Here is an example on how to use the update() method:
Using List:
Code:
data = [["It" , "works!"]]
worksheet.update("A1:B1", data)
Before:
After:
Using panda's dataframe.
Code:
df = pd.DataFrame({'Name': ['A', 'B', 'C'], 'Age': [20, 19, 23]})
values = df.columns.values.tolist()
sh.update("A1:B1", [values])
Before:
After:
Based on how you used the update() method, you want to insert the column names
above the current data of worksheet. Instead of using update, you can use insert_rows()
Code:
df = pd.DataFrame({'Name': ['A', 'B', 'C'], 'Age': [20, 19, 23]})
values = df.columns.values.tolist()
worksheet.insert_rows([values], row=1, value_input_option='RAW')
Before:
After:
References:
insert_rows
update
I ran into the same issue on a Jupyter notebook running on a server (ubuntu 18.04) while it works fine using Pycharm on my local machine (ubuntu 20.04) instead.
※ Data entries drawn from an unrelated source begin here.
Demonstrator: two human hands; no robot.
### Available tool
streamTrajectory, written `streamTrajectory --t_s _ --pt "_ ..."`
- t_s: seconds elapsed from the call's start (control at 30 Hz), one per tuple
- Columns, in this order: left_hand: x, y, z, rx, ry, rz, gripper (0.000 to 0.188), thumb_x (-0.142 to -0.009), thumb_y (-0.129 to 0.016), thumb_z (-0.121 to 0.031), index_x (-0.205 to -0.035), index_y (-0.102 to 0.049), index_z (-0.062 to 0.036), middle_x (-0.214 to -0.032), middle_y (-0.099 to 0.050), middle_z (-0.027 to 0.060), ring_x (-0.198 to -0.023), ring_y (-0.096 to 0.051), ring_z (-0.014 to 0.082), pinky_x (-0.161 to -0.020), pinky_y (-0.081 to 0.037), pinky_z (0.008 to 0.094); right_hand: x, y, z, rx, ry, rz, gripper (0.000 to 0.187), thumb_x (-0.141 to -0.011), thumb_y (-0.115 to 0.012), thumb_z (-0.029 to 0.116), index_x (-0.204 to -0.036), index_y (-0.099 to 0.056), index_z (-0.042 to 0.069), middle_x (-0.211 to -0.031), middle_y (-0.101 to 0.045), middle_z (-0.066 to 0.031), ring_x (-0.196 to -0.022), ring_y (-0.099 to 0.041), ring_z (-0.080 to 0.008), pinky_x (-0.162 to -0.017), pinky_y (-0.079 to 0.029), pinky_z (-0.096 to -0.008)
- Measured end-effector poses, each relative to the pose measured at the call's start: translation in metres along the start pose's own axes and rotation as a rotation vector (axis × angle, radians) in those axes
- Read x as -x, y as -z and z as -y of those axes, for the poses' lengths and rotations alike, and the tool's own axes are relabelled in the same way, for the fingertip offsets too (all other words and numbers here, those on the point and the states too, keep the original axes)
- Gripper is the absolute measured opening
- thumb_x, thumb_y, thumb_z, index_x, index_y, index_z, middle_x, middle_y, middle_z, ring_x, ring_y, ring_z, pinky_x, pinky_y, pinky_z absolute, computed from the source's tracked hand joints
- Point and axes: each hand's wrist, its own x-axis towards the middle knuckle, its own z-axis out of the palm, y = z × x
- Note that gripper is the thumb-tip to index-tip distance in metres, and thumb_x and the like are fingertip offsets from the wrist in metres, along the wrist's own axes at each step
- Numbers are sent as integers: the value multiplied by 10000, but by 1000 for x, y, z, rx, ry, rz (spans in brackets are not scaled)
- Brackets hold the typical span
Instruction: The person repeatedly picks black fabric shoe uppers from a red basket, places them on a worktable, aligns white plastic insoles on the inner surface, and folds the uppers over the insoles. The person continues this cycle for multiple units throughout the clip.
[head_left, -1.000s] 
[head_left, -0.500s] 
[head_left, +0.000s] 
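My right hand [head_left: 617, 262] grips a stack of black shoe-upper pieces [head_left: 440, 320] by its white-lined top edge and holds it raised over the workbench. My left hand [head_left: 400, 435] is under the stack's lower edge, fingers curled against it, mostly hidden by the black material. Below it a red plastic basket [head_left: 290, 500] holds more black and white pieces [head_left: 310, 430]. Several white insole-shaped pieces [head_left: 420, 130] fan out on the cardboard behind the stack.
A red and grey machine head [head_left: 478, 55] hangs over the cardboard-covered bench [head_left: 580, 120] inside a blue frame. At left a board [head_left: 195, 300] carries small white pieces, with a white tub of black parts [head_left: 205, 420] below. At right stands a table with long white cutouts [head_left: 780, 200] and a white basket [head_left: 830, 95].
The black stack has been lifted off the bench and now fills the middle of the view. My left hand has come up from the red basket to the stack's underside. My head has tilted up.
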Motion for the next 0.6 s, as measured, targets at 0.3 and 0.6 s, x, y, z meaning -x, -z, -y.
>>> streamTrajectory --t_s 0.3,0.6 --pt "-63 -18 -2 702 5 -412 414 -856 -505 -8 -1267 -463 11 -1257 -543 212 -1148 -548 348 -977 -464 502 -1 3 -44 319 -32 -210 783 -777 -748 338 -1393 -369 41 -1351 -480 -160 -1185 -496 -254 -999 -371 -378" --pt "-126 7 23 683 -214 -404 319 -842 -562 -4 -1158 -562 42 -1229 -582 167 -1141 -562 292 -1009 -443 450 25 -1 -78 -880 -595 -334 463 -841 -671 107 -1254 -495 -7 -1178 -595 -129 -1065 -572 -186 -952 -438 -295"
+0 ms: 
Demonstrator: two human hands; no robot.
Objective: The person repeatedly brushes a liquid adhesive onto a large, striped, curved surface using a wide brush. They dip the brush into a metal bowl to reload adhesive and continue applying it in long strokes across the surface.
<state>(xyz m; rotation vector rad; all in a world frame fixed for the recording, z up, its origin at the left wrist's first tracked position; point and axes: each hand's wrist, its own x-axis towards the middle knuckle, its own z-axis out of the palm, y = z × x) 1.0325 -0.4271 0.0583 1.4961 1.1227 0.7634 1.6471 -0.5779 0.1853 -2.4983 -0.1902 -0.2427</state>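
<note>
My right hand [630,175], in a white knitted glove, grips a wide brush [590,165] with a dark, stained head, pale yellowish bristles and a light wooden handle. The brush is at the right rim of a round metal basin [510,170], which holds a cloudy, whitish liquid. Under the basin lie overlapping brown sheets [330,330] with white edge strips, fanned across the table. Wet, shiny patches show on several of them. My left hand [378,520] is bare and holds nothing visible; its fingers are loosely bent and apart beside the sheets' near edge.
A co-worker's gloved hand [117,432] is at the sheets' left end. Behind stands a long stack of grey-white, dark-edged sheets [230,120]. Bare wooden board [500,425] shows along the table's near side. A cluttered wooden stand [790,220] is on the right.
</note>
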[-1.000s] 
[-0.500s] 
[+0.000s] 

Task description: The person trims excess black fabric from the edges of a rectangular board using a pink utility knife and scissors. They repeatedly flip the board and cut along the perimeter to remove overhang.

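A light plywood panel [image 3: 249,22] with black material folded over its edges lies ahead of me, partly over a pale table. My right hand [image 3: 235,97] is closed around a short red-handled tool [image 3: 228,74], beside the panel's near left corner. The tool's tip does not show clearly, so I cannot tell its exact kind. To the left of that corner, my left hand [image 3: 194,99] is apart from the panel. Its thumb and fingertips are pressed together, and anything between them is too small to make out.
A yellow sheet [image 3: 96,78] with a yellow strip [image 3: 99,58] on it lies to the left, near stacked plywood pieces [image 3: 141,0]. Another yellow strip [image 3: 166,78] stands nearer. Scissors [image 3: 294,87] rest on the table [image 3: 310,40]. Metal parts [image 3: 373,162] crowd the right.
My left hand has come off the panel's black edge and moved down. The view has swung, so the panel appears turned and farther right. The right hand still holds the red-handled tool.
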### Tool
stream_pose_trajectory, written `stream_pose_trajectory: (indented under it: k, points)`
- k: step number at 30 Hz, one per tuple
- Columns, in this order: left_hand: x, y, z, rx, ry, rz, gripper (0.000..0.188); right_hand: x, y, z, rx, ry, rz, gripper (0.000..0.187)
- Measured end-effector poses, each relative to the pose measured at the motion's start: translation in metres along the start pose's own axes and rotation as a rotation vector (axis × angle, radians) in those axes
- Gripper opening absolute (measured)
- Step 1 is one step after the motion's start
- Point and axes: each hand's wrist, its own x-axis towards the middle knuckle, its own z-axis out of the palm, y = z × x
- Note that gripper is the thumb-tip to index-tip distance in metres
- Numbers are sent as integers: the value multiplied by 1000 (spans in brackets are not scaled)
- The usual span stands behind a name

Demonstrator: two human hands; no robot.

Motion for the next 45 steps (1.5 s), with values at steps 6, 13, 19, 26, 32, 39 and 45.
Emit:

Meanwhile, here's how I push my pandas dataframe to a google spreadsheet:
import string
# create a spreadsheet range that matches the size of the df (including 1 row for the column names). It looks like that: 'A1:AA3'
letters = list(string.ascii_uppercase)
col_names_spreadsheet = letters+list(np.array([[X+x for x in letters] for X in letters]).flat)
range_for_df = col_names_spreadsheet[0]+"1"+":"+col_names_spreadsheet[df.shape[1]-1]+str(df.shape[0]+1)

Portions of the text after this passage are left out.